*PROBLEM REQUIREMENTS*
Copy out the records again. Change nothing.

*Source records*
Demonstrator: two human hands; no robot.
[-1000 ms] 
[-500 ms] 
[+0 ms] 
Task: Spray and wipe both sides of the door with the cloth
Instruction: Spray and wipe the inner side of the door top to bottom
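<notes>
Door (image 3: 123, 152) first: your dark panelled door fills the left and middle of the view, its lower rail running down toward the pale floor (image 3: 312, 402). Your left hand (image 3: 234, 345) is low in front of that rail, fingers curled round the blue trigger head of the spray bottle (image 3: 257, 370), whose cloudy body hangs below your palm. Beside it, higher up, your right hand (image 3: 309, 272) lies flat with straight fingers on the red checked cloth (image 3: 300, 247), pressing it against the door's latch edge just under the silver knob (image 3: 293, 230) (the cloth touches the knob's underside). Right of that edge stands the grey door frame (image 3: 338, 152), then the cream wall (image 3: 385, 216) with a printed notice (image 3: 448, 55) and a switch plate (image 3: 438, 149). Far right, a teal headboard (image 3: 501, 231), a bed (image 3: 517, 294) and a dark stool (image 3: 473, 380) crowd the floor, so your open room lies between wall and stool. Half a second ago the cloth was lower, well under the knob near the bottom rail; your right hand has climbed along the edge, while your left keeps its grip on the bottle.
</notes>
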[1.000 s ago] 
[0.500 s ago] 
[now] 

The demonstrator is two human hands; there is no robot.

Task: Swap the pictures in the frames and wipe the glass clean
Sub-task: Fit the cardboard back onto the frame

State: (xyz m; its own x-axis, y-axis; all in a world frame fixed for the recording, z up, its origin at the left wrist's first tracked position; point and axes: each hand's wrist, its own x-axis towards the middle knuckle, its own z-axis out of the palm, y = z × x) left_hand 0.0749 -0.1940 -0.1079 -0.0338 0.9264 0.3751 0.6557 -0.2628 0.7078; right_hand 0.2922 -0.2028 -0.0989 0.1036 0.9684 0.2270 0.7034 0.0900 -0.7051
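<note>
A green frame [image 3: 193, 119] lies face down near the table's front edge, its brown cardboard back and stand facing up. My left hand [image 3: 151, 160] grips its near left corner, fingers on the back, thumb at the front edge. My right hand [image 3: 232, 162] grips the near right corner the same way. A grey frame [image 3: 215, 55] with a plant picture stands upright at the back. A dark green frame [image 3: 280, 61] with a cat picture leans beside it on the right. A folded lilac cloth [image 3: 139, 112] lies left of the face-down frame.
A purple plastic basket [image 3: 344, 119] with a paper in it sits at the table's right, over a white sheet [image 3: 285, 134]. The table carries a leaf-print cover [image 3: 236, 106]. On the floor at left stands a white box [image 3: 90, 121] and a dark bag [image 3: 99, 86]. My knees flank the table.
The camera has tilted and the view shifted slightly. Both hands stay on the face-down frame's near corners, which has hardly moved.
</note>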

*RESULT FOR THIS EXERCISE*
Demonstrator: two human hands; no robot.
[-1000 ms] 
[-500 ms] 
[+0 ms] 
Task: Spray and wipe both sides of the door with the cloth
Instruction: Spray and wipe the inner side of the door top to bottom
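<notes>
Door (image 3: 123, 152) first: your dark panelled door fills the left and middle of the view, its lower rail running down toward the pale floor (image 3: 312, 402). Your left hand (image 3: 234, 345) is low in front of that rail, fingers curled round the blue trigger head of the spray bottle (image 3: 257, 370), whose cloudy body hangs below your palm. Beside it, higher up, your right hand (image 3: 309, 272) lies flat with straight fingers on the red checked cloth (image 3: 300, 247), pressing it against the door's latch edge just under the silver knob (image 3: 293, 230) (the cloth touches the knob's underside). Right of that edge stands the grey door frame (image 3: 338, 152), then the cream wall (image 3: 385, 216) with a printed notice (image 3: 448, 55) and a switch plate (image 3: 438, 149). Far right, a teal headboard (image 3: 501, 231), a bed (image 3: 517, 294) and a dark stool (image 3: 473, 380) crowd the floor, so your open room lies between wall and stool. Half a second ago the cloth was lower, well under the knob near the bottom rail; your right hand has climbed along the edge, while your left keeps its grip on the bottle.
</notes>
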[1.000 s ago] 
[0.500 s ago] 
[now] 

The demonstrator is two human hands; there is no robot.

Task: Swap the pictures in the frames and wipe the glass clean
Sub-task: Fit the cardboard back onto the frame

State: (xyz m; its own x-axis, y-axis; all in a world frame fixed for the recording, z up, its origin at the left wrist's first tracked position; point and axes: each hand's wrist, its own x-axis towards the middle knuckle, its own z-axis out of the palm, y = z × x) left_hand 0.0749 -0.1940 -0.1079 -0.0338 0.9264 0.3751 0.6557 -0.2628 0.7078; right_hand 0.2922 -0.2028 -0.0989 0.1036 0.9684 0.2270 0.7034 0.0900 -0.7051
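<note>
A green frame [image 3: 193, 119] lies face down near the table's front edge, its brown cardboard back and stand facing up. My left hand [image 3: 151, 160] grips its near left corner, fingers on the back, thumb at the front edge. My right hand [image 3: 232, 162] grips the near right corner the same way. A grey frame [image 3: 215, 55] with a plant picture stands upright at the back. A dark green frame [image 3: 280, 61] with a cat picture leans beside it on the right. A folded lilac cloth [image 3: 139, 112] lies left of the face-down frame.
A purple plastic basket [image 3: 344, 119] with a paper in it sits at the table's right, over a white sheet [image 3: 285, 134]. The table carries a leaf-print cover [image 3: 236, 106]. On the floor at left stands a white box [image 3: 90, 121] and a dark bag [image 3: 99, 86]. My knees flank the table.
The camera has tilted and the view shifted slightly. Both hands stay on the face-down frame's near corners, which has hardly moved.
</note>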

The exercise was worked through completely.